陸有矜目光一閃,在西北以馬為樂的日子浮現在眼前。
那時,軍營裏幾乎所有的小馬駒都曾溫順的把頭埋在他的手掌中,他沉浸在回憶中,緩緩開口道:“那時為了培育良種,挑了幾十頭上好的滇馬和匈奴的好馬□□,産下了一批小馬。我随家父在甘肅軍營,這批小馬生出來以後,我極開心,每日都看看這個,瞧瞧那個。盼着他們長大,父親也盼,他盼的是這匹馬兒長大定能為軍效力,再和中原的馬□□,幾代下來。良種的馬兒就能馳騁疆場了。”
謝臨靜靜聽着,也許是因為陸有矜的冷靜的聲音在夜裏聽得格外空靈,他隐隐覺得,結局會讓人傷心。
“小馬逐漸長了起來,他們都聰明的讓人驚喜。你的每一個指令,只需要一遍,它就能記在心裏。軍營中的人和他們也日益熟識。直到有一天,朝廷派的監軍來了。”陸有矜講到這裏頓了頓,用倉促的結尾講完了這段往事:“監軍從那些馬兒中選了十幾匹帶回京裏,具體流轉到何處就不得而知了。”
說罷之後,陸有矜便沉默伫立。他沒有說離別的時候,馬兒的嘶鳴聲在落日的紅霞中凄厲的讓他閉上眼睛,他一口氣跑到房中,窩在被子裏哭泣。他哭泣的不只離別,那些人眼中的不耐和厭煩讓他打了個冷戰,他為這些還未完全長起來的小馬擔憂。只是身邊的人都在勸慰他,馬兒去了京裏,就成了貴人的坐騎,出盡風頭。在這兒地兒有什麽好,不打仗時吃沙子,打起仗來丢性命的。

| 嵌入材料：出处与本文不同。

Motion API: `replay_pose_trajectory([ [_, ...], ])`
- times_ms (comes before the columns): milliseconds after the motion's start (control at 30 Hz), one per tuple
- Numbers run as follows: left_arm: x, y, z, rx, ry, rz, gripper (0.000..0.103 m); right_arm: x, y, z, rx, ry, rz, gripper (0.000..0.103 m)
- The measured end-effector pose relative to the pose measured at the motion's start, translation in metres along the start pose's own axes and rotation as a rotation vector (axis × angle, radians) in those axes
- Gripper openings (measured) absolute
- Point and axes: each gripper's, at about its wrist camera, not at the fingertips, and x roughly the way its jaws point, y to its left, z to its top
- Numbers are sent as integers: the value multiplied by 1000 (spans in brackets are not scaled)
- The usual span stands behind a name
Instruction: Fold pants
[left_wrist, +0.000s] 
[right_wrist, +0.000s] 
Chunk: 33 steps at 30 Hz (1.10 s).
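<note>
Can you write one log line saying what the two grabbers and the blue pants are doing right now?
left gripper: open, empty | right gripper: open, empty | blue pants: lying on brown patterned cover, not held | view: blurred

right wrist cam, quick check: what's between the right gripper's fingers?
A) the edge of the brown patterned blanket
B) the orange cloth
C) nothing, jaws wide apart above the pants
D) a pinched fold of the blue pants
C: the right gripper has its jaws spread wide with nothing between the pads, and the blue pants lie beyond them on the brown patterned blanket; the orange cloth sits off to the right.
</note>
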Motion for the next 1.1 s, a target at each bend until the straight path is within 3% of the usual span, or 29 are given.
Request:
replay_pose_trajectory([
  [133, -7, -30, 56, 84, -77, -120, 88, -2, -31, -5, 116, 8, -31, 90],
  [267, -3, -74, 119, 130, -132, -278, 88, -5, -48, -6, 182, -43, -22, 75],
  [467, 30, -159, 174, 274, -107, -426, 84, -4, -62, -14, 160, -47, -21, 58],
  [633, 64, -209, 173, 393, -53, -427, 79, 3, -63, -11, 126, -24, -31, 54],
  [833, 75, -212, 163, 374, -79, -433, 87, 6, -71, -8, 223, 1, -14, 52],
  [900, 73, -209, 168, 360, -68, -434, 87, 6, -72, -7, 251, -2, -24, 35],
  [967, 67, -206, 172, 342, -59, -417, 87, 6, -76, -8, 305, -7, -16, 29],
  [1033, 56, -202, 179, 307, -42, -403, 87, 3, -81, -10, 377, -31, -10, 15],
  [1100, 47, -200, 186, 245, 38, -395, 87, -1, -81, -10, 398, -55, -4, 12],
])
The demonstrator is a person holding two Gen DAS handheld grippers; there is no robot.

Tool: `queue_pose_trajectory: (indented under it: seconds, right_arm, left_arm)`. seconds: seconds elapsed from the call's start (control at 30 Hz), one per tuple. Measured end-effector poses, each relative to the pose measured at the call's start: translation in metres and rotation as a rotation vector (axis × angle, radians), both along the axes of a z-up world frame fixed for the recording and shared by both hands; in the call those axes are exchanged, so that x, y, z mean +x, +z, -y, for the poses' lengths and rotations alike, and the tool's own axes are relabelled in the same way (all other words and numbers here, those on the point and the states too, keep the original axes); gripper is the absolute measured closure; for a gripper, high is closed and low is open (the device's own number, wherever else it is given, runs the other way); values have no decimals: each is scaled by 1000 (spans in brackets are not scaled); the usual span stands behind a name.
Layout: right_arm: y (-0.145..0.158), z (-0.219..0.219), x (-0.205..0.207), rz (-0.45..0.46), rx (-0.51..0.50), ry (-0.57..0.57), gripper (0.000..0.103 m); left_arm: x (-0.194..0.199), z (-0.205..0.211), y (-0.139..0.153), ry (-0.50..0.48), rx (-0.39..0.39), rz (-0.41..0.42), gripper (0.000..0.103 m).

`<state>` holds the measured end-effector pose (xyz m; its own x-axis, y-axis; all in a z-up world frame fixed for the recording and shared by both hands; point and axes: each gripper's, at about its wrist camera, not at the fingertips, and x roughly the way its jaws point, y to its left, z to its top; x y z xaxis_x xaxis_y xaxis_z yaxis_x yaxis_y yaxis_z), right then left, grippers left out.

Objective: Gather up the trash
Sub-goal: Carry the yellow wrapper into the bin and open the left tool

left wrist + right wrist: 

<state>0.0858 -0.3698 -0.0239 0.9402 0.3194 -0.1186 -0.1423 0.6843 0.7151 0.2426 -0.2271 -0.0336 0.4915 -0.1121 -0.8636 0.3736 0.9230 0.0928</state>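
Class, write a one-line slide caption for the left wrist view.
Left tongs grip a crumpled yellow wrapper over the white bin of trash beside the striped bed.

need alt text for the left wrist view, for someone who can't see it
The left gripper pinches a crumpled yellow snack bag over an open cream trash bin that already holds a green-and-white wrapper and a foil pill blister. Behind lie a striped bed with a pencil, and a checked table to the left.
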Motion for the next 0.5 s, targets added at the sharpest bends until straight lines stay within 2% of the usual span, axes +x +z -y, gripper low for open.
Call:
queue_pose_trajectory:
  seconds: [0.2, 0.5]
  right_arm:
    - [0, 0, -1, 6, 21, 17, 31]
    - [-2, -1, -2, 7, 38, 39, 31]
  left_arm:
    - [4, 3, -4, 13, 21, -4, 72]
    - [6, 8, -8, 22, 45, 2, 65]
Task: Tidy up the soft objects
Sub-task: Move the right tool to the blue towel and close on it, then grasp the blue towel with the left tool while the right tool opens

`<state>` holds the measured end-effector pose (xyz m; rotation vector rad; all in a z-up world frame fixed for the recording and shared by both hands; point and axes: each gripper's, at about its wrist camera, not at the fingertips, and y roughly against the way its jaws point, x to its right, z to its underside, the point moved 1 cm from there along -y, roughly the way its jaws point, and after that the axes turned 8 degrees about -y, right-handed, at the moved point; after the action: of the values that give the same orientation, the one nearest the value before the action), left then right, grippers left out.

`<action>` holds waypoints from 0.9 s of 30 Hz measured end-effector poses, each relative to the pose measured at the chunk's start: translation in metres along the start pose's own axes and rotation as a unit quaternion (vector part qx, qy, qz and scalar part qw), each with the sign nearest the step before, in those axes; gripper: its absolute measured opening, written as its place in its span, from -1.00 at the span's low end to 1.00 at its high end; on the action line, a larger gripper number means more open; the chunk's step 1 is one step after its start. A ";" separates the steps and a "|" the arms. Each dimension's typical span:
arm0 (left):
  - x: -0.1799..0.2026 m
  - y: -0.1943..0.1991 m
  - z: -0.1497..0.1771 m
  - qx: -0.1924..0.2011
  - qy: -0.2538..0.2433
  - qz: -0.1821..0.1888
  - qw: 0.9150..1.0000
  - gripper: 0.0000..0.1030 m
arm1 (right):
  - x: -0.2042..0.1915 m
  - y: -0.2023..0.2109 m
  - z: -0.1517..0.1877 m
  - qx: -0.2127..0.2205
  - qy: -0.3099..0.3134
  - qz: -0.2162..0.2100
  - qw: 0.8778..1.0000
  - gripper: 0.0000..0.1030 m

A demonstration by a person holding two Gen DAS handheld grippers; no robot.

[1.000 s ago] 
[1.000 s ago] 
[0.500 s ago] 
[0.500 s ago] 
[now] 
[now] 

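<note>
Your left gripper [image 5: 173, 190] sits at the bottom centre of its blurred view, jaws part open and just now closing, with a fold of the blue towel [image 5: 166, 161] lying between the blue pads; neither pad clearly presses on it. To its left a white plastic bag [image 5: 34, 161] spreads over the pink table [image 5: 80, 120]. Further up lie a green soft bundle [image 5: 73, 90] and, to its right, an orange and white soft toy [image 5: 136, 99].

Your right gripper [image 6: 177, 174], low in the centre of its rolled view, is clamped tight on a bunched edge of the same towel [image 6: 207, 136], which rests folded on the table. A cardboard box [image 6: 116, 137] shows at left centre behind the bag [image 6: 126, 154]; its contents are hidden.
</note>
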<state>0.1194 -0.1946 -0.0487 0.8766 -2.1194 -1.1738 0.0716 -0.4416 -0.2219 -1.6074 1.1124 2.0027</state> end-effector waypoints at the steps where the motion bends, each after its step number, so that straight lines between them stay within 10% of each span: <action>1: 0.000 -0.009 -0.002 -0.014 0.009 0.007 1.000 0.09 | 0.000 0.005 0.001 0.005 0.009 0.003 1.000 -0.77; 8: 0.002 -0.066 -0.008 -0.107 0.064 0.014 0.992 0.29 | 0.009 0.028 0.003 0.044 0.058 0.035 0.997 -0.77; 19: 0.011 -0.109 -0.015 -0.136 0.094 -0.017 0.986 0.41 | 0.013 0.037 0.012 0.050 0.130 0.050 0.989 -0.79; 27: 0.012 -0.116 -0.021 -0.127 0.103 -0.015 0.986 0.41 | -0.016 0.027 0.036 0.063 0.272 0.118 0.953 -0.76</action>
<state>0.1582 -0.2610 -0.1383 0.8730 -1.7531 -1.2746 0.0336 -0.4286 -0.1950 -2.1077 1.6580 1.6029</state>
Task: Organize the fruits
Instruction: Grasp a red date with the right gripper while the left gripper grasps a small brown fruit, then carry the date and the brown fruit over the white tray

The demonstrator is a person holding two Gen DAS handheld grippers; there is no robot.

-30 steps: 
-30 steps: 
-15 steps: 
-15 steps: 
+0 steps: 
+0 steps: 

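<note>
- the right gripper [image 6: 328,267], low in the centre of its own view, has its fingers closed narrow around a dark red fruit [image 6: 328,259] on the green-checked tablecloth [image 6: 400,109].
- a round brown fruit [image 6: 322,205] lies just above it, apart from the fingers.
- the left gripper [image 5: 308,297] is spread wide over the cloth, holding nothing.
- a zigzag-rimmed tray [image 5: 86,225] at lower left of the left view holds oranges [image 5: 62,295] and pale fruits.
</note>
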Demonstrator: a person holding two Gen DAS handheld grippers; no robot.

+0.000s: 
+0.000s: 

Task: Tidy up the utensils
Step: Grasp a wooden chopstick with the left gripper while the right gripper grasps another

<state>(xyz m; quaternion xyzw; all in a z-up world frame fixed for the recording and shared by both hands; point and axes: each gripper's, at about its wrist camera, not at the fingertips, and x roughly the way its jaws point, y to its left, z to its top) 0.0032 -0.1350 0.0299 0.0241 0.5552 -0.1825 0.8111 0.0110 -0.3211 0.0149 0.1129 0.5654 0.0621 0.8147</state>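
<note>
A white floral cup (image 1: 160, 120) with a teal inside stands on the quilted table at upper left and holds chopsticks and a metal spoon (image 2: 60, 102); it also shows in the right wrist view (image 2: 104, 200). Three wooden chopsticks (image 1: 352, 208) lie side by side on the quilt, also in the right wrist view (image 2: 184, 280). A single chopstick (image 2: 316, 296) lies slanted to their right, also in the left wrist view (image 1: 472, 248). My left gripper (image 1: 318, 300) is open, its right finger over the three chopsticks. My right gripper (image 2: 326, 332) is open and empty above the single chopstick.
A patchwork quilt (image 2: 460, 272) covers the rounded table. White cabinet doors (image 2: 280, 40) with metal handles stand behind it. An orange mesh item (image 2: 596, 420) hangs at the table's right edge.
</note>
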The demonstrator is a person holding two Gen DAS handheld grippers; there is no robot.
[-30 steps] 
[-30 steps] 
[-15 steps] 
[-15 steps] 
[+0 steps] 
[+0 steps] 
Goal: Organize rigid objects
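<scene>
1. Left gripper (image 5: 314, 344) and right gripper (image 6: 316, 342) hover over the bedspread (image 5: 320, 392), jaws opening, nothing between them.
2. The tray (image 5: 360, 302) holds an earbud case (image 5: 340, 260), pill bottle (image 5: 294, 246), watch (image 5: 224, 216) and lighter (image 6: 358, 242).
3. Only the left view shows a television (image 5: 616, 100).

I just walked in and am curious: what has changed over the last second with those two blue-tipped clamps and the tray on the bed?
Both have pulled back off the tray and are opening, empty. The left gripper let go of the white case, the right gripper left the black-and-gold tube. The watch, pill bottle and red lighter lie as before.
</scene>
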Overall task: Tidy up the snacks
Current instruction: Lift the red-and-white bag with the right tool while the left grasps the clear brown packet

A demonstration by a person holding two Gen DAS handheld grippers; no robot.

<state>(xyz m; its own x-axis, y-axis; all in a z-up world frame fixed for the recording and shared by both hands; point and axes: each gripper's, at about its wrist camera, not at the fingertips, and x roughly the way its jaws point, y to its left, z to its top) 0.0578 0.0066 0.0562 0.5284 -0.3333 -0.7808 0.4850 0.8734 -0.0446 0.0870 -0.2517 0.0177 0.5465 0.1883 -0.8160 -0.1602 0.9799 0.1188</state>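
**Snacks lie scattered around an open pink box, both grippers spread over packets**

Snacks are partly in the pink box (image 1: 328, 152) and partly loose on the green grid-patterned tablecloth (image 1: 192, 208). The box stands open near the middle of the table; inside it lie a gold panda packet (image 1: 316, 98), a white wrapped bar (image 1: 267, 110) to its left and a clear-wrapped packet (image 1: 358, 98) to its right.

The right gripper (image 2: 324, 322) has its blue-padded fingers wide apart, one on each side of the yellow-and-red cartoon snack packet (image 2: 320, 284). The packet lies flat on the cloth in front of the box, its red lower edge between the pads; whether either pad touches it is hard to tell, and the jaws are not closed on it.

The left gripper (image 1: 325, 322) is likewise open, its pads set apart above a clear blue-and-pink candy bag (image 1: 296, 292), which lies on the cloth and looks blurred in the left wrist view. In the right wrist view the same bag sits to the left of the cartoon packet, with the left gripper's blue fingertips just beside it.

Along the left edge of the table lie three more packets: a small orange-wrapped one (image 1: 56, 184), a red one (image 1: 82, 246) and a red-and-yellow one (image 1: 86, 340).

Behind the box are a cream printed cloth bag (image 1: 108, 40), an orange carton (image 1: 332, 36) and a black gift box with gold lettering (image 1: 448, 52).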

“原來還有這段兒故事。”謝臨沉思半晌,嘆了口氣,“衹辱于奴隸人之手,骈死于槽枥之間。見慣草原的馬兒要在方寸之地過這一生,用自由交換安穩舒适的日子,真是筆殘忍的交易。”
陸有矜一怔,認真打量身側人一眼,他沉靜的時候,秀挺的側臉在夜色中朦胧成一個悵然的輪廓。茉莉透出無聲的雅潔,安靜的在少年幞頭上落定。
他從未想過,最能說出他心裏話的,竟是京城裏一個不知底細的少年。
陸有矜扭過頭,把目光從少年身上移開:“那天,你為什麽要來搶我的發簪?”
謝臨把打賭的事情講與他聽。末了,沉吟道:“其實那天,你就是答應用簪子交換馬鞭,我也不會再去要沈均的馬了。”
“哦?”
“因為……不是我親自搶的啊。”謝臨無奈地搖搖頭,卻道:“渾水摸魚的事兒我也想幹,但每次一撒謊舞弊就開始發慌——大約還是說服不了自己吧。”
“茍非吾之所有,雖一毫而莫取。”陸有矜目光在謝臨身上一轉,突然低低道:“你比他們強。”
謝臨一怔:“比誰?”
“那些人。”陸有矜垂下眼眸,語氣很淡:“只要不被抓住看到,就永遠不算欺騙和舞弊的那些人。”
謝臨品味這話,良久不語。
陸有矜對眼前少年的偏見逐漸淡去,他主動開口道:“你的發簪很貴重,我怎麽還你?”
那天奪簪後,不知為何,他把那白玉發簪留下了。
“你還留着麽?”謝臨想了想搖頭道:“想我們也沒機會再相見——可不是每次都能像今日一樣巧。就……算了吧。”
陸有矜正猶豫是否要問對方名姓改日約定時間,少年澄澈的眉眼卻略略一驚,猛然道:“我竟忘了回去的事兒,家裏人還在船上等我,我該回去了。”說罷擡手一揖,道句告辭,匆忙離去。
陸有矜凝視着少年的背影,苕溪的夜色蠱惑人心,讓兩個毫不相幹的人可以互傾心聲。然而一切都轉瞬即逝。少年的身影在人群中隐現,望過去,還能看到那朵幞頭上的茉莉。